Paroles de Frédéric Beigbder au sujet de "L'amour dure trois ans" :
"Comme disait l'autre, la vie ne vaut pas la peine d'être vécue sans amour. Mais attention, amour ne rime pas avec bonheur. La société nous lave le cerveau au karcher et tente de nous imposer un modèle " Belle au bois dormant Prince charmant "sans rapport avec la réalité. Et on plonge. On brandit la libération sexuelle mais on s'empresse d'aller se réfugier bien au chaud sous sa couette : mec, mariage, appart'. Bref, Lion sur papier glacé des magazines, mouton en réalité. Casanova en public, Michel blanc à la maison."
"Au départ, la société a inventé la fidélité pour tenir les gens tranquilles. La religion notamment redoutait l'amour et ses conséquences imprévisibles. Aujourd'hui, la pub nous bombarde : Il faudrait changer toutes les demi-heures d'ordinateurs, de bagnoles, de décos… mais pas de nanas ? On vit dans la société du zapping : les industriels savent mesurer la déception et l'obsolescence. En même temps, on nous dit rester ensemble ad vitam."
"J'ai tenté de suivre le modèle poli, propre sur lui, gants blancs, poignée de riz à la sortie de l'Eglise. Le succès fut des plus mitigé. Il ne faut pas regretter d'être seuls. Les solitaires sont parfois désespérés mais ils sortent souvent et rencontrent du monde. Finalement, ils sont libres et heureux, même si leur bonheur passe par des phases de doute… En couple, on étouffe, on se flique, on se restreint.

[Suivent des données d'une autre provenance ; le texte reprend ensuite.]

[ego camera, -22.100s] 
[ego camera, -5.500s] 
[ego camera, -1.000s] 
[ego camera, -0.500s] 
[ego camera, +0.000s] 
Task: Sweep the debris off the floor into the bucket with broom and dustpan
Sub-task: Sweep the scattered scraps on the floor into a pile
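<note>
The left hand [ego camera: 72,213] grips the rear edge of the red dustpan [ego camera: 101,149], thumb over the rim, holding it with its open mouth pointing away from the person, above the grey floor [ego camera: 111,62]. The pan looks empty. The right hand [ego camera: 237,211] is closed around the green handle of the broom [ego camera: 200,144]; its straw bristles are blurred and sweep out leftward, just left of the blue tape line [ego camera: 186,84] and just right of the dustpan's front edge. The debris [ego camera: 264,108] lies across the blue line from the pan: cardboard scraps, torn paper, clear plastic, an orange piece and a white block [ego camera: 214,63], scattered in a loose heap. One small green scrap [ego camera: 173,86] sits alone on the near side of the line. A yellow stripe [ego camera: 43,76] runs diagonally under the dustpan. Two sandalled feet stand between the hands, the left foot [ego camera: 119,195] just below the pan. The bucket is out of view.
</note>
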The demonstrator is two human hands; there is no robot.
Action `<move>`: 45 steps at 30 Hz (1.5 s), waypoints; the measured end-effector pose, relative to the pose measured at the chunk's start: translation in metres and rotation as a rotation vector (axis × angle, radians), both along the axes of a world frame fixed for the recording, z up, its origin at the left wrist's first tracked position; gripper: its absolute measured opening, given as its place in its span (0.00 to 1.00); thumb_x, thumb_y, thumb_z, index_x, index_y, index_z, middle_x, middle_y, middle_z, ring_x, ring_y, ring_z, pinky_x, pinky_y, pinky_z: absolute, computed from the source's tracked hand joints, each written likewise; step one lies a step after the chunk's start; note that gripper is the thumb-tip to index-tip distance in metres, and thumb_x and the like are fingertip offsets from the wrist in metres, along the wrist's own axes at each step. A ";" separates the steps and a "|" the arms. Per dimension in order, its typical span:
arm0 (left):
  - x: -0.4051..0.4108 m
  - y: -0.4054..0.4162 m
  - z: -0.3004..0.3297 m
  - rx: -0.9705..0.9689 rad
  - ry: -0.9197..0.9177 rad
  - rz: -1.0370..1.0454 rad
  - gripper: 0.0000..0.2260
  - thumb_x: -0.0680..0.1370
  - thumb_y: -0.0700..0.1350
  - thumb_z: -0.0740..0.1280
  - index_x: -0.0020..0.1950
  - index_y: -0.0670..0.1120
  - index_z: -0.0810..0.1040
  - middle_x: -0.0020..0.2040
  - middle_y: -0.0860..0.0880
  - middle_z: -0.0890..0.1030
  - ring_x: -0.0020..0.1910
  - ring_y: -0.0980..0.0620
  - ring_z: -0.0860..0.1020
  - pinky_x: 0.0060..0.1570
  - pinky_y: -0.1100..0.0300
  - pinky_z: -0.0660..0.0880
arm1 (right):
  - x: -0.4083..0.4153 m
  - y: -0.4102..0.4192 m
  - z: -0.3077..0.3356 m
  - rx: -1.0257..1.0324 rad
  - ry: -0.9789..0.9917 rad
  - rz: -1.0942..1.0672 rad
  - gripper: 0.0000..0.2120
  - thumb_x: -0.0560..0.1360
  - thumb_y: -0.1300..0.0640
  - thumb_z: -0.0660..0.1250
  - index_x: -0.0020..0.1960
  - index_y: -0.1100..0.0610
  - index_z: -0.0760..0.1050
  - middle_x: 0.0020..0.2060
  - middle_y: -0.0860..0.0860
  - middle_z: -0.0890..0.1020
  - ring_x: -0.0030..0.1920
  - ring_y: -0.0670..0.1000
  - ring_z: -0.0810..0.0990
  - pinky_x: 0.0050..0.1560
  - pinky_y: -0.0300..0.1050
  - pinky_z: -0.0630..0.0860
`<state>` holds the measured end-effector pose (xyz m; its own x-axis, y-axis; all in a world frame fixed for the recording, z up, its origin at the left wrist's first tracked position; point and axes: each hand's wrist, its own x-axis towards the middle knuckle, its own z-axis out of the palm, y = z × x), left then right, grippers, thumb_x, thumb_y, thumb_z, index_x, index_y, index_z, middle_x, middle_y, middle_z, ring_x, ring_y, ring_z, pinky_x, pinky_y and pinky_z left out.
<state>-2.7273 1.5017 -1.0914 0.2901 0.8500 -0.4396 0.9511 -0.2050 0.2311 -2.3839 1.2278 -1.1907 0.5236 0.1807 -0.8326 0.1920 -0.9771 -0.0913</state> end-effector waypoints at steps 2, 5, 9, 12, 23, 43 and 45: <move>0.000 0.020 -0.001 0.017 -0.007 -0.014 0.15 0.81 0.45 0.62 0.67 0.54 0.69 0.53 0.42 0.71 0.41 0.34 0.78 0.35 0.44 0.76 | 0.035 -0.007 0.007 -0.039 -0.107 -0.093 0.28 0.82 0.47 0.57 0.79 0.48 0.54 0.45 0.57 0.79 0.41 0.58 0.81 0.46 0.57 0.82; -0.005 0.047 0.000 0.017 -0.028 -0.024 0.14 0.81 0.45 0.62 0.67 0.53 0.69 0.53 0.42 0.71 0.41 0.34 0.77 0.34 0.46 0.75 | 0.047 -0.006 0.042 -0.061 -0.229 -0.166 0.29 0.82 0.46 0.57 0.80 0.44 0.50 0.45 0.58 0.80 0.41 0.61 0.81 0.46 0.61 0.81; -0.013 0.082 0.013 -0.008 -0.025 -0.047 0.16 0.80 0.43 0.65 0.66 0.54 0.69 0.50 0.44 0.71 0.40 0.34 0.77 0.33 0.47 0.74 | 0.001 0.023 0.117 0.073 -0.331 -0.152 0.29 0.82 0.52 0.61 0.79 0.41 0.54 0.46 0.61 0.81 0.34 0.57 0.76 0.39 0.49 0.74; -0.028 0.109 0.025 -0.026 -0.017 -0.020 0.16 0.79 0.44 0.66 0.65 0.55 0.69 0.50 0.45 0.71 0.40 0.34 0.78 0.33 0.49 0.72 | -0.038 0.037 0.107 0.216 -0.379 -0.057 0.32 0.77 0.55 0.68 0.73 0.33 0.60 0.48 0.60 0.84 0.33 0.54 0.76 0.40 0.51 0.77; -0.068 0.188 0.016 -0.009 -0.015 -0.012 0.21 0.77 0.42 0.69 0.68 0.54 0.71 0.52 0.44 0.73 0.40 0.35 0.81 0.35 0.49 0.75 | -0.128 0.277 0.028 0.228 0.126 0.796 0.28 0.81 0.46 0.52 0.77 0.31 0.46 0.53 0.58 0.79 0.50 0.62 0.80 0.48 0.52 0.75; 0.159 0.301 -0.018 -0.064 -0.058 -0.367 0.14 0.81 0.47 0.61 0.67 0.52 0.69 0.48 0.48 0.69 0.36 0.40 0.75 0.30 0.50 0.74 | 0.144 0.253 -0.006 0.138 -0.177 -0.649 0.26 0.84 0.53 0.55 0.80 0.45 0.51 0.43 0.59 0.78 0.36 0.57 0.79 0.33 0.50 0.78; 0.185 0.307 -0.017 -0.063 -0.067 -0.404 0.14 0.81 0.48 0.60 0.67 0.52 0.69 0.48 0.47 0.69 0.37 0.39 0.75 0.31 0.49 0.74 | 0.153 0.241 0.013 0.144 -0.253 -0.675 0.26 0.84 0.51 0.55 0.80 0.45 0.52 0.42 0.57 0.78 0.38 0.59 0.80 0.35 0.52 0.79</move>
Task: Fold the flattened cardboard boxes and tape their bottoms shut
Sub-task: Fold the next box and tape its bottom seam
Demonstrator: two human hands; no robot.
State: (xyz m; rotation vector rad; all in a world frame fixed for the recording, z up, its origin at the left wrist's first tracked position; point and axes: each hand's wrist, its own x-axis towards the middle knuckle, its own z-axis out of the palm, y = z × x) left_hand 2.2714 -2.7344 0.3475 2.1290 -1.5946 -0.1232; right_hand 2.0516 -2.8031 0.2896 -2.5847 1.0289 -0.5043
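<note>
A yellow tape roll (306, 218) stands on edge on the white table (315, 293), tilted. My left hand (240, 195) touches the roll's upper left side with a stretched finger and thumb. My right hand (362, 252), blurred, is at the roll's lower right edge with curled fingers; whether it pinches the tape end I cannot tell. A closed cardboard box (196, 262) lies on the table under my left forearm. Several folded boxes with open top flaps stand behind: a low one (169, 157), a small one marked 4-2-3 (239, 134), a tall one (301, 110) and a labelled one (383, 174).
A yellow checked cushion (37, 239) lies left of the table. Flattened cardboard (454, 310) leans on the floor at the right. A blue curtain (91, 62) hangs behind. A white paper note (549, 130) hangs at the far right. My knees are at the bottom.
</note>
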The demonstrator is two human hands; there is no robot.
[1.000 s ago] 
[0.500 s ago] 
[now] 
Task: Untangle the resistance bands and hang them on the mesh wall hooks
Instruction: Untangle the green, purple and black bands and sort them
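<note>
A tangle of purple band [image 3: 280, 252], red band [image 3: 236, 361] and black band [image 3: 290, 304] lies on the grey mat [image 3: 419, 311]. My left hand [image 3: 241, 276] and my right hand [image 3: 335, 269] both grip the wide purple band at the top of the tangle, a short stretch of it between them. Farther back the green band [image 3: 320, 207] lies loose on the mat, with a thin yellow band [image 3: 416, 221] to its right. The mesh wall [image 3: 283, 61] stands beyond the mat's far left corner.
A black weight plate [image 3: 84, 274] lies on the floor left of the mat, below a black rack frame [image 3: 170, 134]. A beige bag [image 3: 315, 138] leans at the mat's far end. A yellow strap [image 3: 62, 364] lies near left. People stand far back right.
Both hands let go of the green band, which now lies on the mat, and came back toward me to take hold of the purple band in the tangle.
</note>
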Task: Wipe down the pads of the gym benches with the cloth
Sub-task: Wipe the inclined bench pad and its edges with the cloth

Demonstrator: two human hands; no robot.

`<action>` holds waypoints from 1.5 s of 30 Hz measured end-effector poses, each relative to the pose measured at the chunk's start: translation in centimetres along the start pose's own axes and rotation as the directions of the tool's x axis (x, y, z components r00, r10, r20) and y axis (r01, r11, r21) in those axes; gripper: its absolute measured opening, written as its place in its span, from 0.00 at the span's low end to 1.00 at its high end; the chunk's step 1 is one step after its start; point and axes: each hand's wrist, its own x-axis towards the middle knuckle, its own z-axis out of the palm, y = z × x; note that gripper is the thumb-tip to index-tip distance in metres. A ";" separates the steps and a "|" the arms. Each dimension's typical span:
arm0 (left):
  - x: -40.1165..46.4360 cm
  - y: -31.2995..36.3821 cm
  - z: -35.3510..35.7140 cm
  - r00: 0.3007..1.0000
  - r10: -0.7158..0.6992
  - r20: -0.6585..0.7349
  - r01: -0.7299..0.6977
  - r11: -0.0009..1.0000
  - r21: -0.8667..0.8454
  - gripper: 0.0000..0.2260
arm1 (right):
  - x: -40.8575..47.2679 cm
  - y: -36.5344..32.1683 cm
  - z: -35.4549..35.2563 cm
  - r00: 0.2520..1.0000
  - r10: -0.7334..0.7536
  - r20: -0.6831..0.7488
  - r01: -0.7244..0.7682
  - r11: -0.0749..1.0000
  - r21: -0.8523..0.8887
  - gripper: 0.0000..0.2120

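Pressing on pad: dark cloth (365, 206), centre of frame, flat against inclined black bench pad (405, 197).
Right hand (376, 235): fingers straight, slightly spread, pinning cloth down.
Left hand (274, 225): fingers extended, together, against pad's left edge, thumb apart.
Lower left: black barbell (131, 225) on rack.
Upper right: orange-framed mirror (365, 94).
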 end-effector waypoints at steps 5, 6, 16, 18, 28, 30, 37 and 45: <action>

Pour moi, l'amour doit faire vibrer. Je dois sûrement être un ado attardé… Enfin… fier de l'être si mûrir, c'est regarder à deux la télé. Dans "Nouvelles sous ecstasy", je différenciais célibat dépressif et mariage ennuyeux. Reste à trouver un compromis."
"J'ai rencontré jusqu'ici trois types de femmes. Les nympho qui profitent et qui s'amusent. Les oiseaux mazoutés traumatisées par des salauds et qui refusent de faire confiance aux hommes. Enfin, les maquées-coincées. Mais je ne vous jette pas la pierre. C'est dur d'être une femme aujourd'hui. Elles en prennent plein la tête : à leur place, je n'aurais pas envié la routine métro, boulot, dodo des hommes."